# AIM OF THE EXERCISE:
Only the number is needed: how many lines of the entries below contain the word "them".

BEGIN SUPPLIED ENTRIES

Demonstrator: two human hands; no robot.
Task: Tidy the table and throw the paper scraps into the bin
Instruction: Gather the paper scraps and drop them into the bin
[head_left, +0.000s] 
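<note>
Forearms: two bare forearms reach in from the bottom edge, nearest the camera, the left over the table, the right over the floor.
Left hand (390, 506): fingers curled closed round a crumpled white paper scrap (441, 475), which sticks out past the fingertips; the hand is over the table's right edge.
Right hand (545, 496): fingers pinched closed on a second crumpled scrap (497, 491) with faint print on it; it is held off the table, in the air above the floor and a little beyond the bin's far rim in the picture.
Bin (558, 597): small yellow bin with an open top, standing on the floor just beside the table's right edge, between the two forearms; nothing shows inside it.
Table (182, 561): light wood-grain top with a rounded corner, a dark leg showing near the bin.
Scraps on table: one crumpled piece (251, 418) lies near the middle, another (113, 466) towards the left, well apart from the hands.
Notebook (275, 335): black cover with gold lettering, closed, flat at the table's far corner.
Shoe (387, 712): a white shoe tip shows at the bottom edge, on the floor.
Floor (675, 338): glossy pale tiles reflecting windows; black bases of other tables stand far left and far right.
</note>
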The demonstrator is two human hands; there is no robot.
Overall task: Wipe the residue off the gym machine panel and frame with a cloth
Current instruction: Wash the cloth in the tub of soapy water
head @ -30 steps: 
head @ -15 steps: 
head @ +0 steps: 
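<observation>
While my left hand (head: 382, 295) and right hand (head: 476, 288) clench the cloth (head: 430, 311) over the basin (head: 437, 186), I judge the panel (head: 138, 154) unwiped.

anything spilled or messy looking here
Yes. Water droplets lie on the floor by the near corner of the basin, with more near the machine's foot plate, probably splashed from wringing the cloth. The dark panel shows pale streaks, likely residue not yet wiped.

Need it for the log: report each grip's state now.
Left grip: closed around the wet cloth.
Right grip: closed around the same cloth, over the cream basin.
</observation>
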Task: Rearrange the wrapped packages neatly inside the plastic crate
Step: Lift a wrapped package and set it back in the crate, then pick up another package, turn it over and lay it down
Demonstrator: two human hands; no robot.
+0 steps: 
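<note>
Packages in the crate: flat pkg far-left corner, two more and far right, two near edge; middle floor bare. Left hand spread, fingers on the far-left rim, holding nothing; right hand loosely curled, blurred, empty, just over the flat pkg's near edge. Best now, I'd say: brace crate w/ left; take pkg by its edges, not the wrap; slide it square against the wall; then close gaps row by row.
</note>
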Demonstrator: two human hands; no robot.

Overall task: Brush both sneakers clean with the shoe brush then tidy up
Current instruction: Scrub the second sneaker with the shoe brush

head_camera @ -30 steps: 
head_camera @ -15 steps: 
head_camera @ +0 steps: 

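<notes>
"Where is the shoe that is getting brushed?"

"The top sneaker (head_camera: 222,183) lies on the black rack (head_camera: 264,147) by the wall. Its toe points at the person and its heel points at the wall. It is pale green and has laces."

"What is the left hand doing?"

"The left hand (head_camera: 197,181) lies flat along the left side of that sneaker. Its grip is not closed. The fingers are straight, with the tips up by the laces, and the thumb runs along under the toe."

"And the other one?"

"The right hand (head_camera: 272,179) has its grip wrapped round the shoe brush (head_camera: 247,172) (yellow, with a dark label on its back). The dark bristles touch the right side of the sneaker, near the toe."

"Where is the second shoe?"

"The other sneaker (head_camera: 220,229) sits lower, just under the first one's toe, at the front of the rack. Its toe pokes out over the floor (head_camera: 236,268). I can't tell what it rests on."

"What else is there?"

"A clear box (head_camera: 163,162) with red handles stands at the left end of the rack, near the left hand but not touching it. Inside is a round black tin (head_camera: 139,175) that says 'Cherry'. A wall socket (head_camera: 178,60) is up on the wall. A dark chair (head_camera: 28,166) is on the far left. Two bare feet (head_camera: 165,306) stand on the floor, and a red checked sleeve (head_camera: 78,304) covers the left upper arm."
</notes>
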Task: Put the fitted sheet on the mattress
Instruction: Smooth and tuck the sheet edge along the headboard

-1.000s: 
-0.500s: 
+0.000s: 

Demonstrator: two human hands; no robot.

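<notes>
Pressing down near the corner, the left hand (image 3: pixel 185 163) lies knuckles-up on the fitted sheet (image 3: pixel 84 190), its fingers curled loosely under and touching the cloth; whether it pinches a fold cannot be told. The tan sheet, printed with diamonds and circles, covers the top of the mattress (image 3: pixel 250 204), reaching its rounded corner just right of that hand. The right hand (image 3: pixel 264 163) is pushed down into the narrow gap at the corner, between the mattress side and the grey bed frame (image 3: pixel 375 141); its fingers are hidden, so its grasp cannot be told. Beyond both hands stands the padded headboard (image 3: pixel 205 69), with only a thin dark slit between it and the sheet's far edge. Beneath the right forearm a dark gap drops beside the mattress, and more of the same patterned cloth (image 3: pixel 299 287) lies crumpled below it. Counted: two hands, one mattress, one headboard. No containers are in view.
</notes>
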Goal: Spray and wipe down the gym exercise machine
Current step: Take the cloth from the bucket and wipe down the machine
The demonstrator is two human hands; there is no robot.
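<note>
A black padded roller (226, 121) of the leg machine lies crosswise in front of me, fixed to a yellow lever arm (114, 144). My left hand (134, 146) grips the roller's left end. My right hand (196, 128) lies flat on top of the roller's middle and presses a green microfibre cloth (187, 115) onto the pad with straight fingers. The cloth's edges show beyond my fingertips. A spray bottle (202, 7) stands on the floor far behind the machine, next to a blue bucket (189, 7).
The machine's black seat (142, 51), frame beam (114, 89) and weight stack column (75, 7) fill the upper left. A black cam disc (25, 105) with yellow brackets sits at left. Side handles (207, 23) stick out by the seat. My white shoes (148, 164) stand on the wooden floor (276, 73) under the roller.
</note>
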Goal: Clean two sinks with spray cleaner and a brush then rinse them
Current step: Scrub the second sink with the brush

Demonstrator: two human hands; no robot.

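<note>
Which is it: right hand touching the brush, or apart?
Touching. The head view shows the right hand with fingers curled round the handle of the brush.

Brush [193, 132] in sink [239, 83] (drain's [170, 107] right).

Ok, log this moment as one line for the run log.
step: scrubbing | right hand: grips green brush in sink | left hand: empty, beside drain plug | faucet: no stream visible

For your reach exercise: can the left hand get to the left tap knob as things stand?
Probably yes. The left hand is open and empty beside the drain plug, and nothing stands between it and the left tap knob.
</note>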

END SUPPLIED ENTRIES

# RESULT OF THIS TASK:
2